> [Problem to solve]
Each line from the one containing "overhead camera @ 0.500" to the last line of the listing below is to be duplicated exactly, and no picture is to be carried over.

■ ■ ■ ■

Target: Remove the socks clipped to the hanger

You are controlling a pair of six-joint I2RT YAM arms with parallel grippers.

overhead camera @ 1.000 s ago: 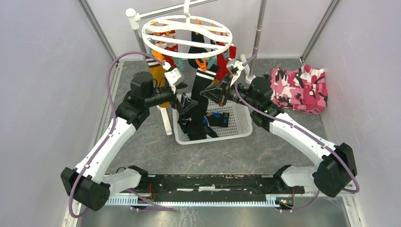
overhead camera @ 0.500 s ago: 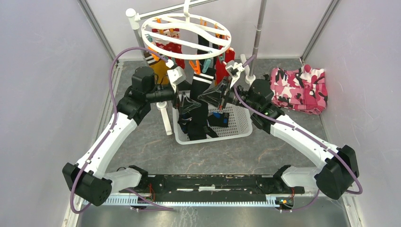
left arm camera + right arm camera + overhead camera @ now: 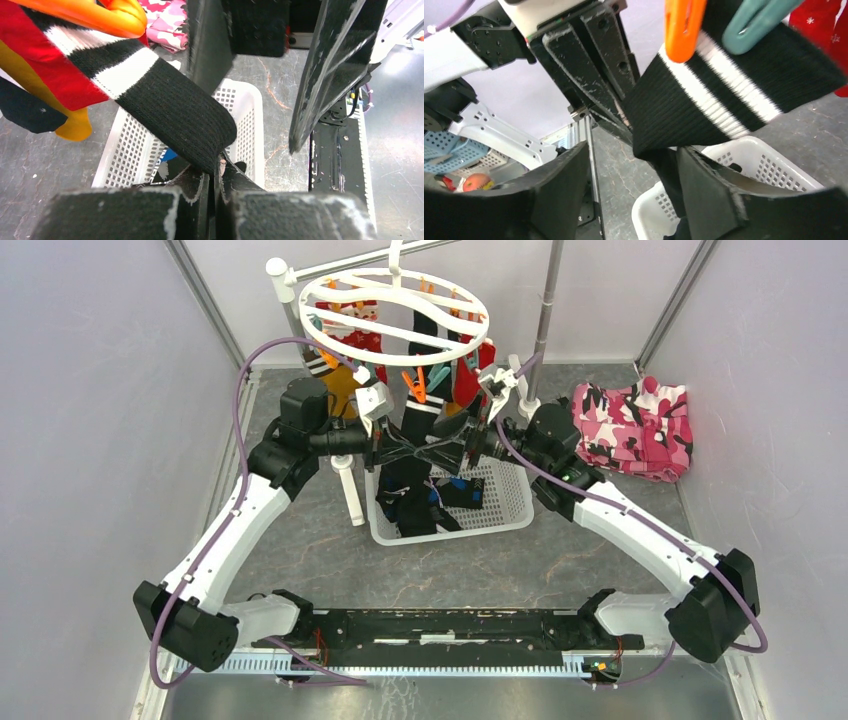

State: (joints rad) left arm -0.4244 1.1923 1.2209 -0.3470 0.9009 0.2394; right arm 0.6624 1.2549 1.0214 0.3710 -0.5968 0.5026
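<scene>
Grey table [image 3: 300, 540]; left tool [image 3: 410, 453], right tool [image 3: 445, 452] outstretched at black sock [image 3: 416, 425]

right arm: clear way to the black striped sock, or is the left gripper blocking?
Likely yes. The right gripper is open with the black striped sock hanging at the gap between its fingers. The left gripper is shut on the sock lower down, close by but apparently not blocking.

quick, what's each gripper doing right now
Left gripper: closed, pinching the black sock.
Right gripper: open, one finger on either side of the same sock.
</scene>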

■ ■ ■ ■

> [Task answer]
overhead camera @ 0.500 s ago: 
left arm camera + right arm camera + overhead camera @ now: 

State: (joints rad) left arm -0.4244 1.1923 1.2209 -0.3470 0.9009 0.2394; right arm 0.6624 1.2549 1.0214 0.3710 -0.5968 0.5026
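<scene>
Grey table [image 3: 300, 540]; left tool [image 3: 410, 453], right tool [image 3: 445, 452] outstretched at black sock [image 3: 416, 425]

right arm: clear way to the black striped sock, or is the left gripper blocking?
Likely yes. The right gripper is open with the black striped sock hanging at the gap between its fingers. The left gripper is shut on the sock lower down, close by but apparently not blocking.

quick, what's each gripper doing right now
Left gripper: closed, pinching the black sock.
Right gripper: open, one finger on either side of the same sock.
</scene>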

The complete answer has been presented.